> **Task brief**
Your task is to give the number of lines below that contain "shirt". Give no other text.

> **Data excerpt**
+ + +

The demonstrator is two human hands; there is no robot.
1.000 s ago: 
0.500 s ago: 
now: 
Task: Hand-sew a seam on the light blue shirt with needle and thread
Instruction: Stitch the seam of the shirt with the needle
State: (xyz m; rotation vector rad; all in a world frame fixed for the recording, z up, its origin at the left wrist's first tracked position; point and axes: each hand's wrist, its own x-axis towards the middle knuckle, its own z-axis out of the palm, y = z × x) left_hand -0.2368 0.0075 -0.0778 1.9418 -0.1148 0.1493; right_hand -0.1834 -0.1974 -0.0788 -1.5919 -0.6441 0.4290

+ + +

> **Task answer**
2